2     Parallel distributed crawler: BeeBot-EDG
The name BeeBot-EDG comes from a combination of the crawler BeeBot and abbreviation EDG (Enterprise
Desktop Grid). Parallel distributed crawler BeeBot-EDG was developed based on the principles behind the well-
known and popular grid computing platform BOINC [a6]. Accordingly, BeeBot-EDG and BOINC have similar
management and operation principles. BeeBot-EDG has client-server architecture. The two components (server
and client) will be discussed in more detail. Briefly, the general mode of operations can be represented as follows:
client crawlers are launched by users on the working machines in an Enterprise Desktop Grid and connected to
the master server. Then, the server completely manages the scanning process – clients execute only the batch
jobs sent to them by the server, and send received data to the server. Microsofts .NET Framework component
stack (.Net Framework 4.6.1 and C# 6.0 programming language) was used as the software framework. Graphical
subsystem WPF (Windows Presentation Foundation), architectural pattern MVVM (Model-View-ViewModel)
and library MVVM Light Toolkit were used to render the graphical user interface (GUI). Microsoft SQL Server
Express was used to store data obtained. Object-relational mapping Entity Framework was used for easy access
to the database. Duplex service WCF (Windows Communication Foundation) and TCP/IP protocol (as a lower-
level alternative to the currently popular data transfer via high-level HTTP protocol) were used for client-server
data exchange.
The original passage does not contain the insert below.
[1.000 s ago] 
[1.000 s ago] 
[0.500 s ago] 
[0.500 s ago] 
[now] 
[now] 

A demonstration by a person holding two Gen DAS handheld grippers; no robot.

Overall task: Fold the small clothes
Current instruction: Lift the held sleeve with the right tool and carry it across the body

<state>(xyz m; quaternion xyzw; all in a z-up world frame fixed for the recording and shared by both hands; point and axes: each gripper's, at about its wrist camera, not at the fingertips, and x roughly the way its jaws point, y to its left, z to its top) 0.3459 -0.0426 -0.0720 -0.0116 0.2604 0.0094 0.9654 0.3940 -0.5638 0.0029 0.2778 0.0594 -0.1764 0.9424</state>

The HTMLAgilityPack library was used to provide convenient syntactic parsing of information
contained in downloaded web pages.

3     Measuring client performance and site size: challenges
Constructing the mathematical model of a computing process in Beebot-EDG requires identifying the controlled
and uncontrolled parameters of the model [Ack78]. In this section, we discuss the uncontrolled parameters and
the challenges inherent in their measurement. Running the BeeBot program on a client computer requires various
system resources. The following is the list of uncontrolled system performance parameters:
    • Response time of the Beebot-EDG server,
    • Time it takes the batch job to load from the server to the client,
    • Time it takes to transfer the results file from the client to the server,
    • DNS server response time,
    • TCP connection time,
    • Web server response time,
    • Web page download time,
    • Client computer speed.
Due to the above parameters, the client’s performance is difficult to evaluate by any single integral parameter.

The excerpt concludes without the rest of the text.